> WORK ORDER:
Throughout the listing below, show every line in which "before" occurs.

> MATERIAL PROVIDED:
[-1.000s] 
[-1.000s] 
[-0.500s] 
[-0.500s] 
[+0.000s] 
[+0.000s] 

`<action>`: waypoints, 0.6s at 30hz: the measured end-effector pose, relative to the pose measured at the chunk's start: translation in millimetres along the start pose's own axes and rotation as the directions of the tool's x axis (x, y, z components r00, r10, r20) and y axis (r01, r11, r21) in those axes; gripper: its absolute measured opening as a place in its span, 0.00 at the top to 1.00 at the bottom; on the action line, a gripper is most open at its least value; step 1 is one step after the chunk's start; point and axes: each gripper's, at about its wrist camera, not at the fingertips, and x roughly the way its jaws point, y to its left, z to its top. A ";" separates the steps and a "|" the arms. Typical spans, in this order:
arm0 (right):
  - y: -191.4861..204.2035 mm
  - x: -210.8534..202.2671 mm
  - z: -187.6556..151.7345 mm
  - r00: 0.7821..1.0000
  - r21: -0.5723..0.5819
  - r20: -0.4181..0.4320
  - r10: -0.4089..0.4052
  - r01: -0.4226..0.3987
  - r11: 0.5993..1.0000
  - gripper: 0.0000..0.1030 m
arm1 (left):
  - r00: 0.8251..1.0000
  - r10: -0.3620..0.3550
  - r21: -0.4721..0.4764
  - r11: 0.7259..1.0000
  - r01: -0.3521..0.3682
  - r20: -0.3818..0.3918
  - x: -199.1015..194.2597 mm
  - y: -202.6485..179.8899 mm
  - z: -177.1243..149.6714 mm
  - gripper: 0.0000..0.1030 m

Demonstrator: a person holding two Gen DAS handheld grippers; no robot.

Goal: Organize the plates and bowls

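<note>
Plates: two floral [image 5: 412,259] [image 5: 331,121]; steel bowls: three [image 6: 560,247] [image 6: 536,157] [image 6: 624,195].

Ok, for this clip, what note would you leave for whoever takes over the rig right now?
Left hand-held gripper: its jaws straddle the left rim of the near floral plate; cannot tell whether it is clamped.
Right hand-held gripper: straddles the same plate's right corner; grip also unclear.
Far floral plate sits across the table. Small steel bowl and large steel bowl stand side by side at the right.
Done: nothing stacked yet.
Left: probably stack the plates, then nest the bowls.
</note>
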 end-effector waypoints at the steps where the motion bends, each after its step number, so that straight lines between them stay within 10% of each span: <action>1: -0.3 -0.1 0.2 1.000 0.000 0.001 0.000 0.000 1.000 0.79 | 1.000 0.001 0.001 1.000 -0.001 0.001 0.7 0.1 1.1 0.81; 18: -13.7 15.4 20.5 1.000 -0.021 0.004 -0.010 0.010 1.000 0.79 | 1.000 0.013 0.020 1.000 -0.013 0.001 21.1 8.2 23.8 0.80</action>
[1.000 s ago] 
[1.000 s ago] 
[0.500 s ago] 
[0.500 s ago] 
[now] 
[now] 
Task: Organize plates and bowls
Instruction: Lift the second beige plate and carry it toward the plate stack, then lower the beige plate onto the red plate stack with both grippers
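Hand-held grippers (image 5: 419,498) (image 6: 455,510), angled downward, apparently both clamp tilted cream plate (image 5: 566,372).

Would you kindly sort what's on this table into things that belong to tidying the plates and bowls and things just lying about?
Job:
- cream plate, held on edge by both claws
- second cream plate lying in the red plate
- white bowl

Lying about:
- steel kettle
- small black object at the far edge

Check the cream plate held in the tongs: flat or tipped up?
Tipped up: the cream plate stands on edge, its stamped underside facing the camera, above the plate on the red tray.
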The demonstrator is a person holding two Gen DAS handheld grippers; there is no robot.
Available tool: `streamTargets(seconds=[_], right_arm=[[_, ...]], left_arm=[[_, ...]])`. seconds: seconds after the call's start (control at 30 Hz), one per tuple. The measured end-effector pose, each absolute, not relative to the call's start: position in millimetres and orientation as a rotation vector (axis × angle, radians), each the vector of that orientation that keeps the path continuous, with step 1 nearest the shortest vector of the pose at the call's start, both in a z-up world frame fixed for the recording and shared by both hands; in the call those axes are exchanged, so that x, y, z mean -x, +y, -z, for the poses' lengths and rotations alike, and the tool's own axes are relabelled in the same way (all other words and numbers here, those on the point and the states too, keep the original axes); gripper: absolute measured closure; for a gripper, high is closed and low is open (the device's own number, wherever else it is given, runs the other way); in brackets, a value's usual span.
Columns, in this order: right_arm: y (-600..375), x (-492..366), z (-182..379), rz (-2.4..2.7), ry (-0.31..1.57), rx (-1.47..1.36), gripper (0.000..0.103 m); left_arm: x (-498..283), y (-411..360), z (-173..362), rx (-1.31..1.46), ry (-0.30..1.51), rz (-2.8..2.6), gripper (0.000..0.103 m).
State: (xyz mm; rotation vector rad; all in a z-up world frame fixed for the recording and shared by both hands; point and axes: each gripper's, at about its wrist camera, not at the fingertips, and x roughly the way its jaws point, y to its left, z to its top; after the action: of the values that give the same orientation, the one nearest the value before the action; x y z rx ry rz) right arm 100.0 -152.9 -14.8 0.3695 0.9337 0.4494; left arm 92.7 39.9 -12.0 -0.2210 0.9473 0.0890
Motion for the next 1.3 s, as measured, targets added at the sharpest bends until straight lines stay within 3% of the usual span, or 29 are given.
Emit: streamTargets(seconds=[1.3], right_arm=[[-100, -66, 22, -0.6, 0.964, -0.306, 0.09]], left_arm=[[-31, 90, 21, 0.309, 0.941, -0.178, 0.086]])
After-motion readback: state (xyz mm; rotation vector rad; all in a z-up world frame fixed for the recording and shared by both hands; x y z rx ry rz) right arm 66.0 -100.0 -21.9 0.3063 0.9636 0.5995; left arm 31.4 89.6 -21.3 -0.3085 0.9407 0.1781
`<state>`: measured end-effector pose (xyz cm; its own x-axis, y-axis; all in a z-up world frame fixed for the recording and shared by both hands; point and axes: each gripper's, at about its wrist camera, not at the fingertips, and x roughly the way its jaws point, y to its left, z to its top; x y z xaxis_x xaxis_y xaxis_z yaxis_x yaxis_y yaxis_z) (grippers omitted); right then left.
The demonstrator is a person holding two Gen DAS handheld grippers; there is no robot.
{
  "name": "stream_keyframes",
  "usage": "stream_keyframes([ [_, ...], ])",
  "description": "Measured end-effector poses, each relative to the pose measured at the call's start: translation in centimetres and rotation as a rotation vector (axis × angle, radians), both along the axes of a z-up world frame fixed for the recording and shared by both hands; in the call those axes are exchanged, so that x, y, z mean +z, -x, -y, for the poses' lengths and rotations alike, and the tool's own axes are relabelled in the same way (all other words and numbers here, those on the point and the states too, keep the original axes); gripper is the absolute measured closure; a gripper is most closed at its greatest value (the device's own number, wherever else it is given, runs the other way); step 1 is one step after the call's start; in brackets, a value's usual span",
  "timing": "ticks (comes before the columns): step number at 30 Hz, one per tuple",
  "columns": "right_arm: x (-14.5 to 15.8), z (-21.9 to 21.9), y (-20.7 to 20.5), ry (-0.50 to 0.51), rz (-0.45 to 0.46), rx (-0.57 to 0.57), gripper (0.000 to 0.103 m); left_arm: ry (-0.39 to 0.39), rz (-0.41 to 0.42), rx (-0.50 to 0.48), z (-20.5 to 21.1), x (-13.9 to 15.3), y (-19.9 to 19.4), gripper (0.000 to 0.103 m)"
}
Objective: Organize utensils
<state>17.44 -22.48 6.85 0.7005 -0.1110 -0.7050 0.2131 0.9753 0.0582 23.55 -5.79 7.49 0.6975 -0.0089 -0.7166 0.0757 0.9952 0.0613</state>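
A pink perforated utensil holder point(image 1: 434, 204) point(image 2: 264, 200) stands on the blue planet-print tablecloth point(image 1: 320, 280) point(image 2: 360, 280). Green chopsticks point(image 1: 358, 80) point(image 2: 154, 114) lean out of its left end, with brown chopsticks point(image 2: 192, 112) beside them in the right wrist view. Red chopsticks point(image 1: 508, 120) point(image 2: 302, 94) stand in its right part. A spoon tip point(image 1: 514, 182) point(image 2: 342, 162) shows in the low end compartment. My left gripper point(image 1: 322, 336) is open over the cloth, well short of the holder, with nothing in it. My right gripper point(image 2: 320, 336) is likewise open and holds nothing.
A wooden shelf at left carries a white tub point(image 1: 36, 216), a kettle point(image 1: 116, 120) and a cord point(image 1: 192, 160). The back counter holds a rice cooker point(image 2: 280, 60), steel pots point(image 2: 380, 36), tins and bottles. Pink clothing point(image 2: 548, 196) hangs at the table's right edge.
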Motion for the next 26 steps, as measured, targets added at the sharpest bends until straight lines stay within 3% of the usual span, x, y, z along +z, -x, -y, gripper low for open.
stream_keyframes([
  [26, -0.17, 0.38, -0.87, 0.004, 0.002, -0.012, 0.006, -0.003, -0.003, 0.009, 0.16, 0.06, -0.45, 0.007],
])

> WRITTEN RESPONSE:
State: (xyz mm; rotation vector rad; all in a z-up world frame fixed for the recording and shared by both hands; point and axes: each gripper's, at about its wrist camera, not at the fingertips, and x roughly the way its jaws point, y to its left, z to its top; after the action: of the values that give the same orientation, the one nearest the value before the action; x y z rx ry rz) right arm 100.0 -152.9 -14.8 0.3695 0.9337 0.4494; left arm 92.7 39.9 -12.0 -0.2210 0.9473 0.0890
  "timing": "ticks (comes before the columns): step number at 30 Hz, one per tuple",

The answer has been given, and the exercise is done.